AmeKen1
    宇宙船地球号はだれのものか


    はじめにお断りしますが、なんでもかんでもアメリカを否定するものではなく、アメリカのいいところ、学ぶべきところも多くそれはそれとして、しかし宇宙船地球号の一員としての「わきまえと自覚」の欠如は目に余るものがあり、その観点から述べたものです。
    非常に貧富の差が大きいアメリカにおいて十束一絡げで論ずるのは誤解のもとになりますがあえて平均的アメリカ像をもとにして書いています。

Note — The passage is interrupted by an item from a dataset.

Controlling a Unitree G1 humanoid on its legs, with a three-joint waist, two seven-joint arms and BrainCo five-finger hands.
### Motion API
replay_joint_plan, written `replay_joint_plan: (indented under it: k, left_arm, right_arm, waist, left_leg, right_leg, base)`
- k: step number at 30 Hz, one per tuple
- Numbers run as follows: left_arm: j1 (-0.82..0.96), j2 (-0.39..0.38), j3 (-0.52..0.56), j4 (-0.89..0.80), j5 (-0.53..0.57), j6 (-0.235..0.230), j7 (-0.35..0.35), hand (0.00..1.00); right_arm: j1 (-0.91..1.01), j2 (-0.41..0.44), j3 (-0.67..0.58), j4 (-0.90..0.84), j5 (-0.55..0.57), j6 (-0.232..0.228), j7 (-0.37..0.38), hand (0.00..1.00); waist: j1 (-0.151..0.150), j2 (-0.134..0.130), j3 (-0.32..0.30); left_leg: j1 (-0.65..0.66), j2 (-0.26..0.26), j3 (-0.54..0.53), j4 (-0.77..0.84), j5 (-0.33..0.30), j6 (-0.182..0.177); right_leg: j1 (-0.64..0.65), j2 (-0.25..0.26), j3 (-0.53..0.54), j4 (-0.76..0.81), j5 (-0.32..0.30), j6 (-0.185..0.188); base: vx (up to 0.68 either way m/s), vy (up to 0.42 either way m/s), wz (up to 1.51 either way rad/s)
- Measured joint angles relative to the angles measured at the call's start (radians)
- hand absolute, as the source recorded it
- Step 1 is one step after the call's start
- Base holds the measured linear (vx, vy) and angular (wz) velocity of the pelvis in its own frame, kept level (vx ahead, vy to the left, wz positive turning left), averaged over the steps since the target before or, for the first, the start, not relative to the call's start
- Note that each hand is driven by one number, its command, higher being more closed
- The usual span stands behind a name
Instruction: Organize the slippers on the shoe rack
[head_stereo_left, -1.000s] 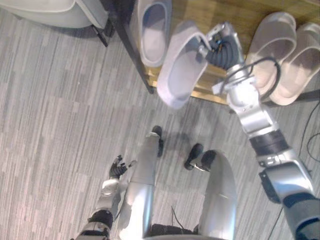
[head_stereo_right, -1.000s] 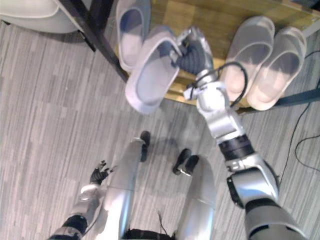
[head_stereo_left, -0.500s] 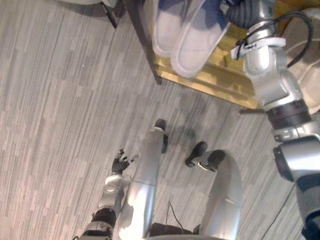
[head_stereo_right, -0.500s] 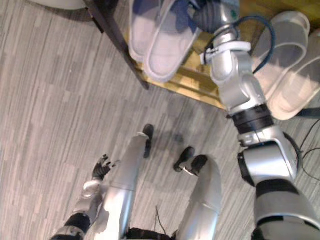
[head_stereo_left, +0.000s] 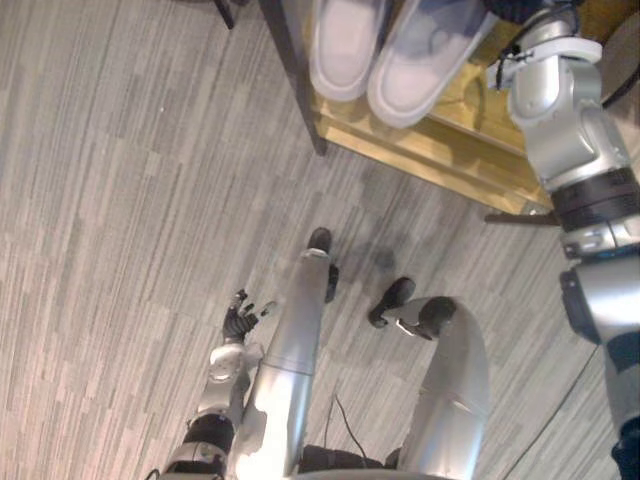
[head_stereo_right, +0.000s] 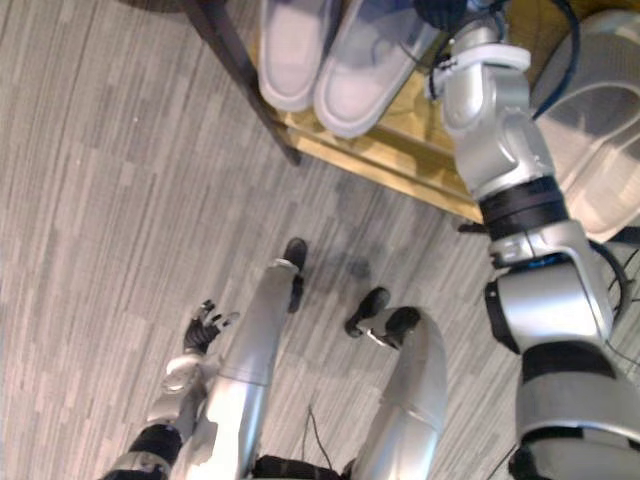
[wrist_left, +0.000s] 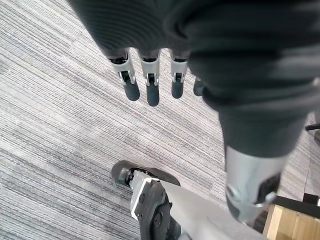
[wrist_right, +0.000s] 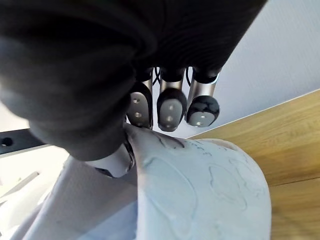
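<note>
1. At the far left I see the grey striped carpet floor (head_stereo_left: 120, 200).
2. My left hand (head_stereo_left: 240, 322) hangs low over that floor, well apart from the rack. In its wrist view the fingers (wrist_left: 151, 90) are straight and relaxed, and they hold nothing.
3. Next comes the shoe rack, a light wooden shelf (head_stereo_left: 440, 150) on a dark metal frame (head_stereo_left: 295, 90).
4. A pale lilac-grey foam slipper (head_stereo_left: 345, 50) lies on the shelf beside the frame's leg, with its rounded toe at the front edge.
5. Just to its right is a second pale lilac-grey foam slipper (head_stereo_left: 425, 65), side by side with the first and close against it. Its toe reaches past the shelf's front edge. I cannot tell whether its sole rests fully on the wood.
6. My right hand (wrist_right: 171, 106) is up at this second slipper's far end. Its wrist view shows the fingers curled over the rim and the thumb underneath, pinching the slipper, with wood showing just past it.
7. Farthest right, a pair of beige open-back slippers (head_stereo_right: 605, 170) lies on the rack, apart from the lilac pair.
</note>
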Motion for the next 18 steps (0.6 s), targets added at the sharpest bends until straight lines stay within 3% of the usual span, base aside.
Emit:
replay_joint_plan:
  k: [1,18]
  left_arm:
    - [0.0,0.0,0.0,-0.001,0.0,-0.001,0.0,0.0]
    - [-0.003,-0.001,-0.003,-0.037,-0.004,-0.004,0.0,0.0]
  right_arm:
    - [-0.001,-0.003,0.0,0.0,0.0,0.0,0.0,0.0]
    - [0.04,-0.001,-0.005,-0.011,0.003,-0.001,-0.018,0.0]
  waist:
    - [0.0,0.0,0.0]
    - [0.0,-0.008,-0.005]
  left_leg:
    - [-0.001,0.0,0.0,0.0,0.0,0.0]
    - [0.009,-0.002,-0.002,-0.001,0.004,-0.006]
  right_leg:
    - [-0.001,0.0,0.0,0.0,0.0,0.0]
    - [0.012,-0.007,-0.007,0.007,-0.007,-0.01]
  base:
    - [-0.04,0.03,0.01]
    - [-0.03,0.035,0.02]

     2004.3.17Rev. 2004.1.24初版
    醜い国アメリカ その子分に成り下がった日本 盲従、売国に精を出す小泉

    過日、アメリカで狂牛病が発生し、その取材でBSEの影響について60歳代とおぼしき牧場経営者が語っていた言葉がとても印象的でした。
    「アメリカは醜い国になってしまった。しかし私は醜いアメリカ人にはなりたくない。だからブッシュを支持しない」

    彼が使った言葉は「ugly 」だったかどうかはすでに和訳されていたのでそのニュアンスまでわかりませんでしたが、少なくとも自分の国の現状を省みて自嘲気味に言ったことはその場の雰囲気でわかりました。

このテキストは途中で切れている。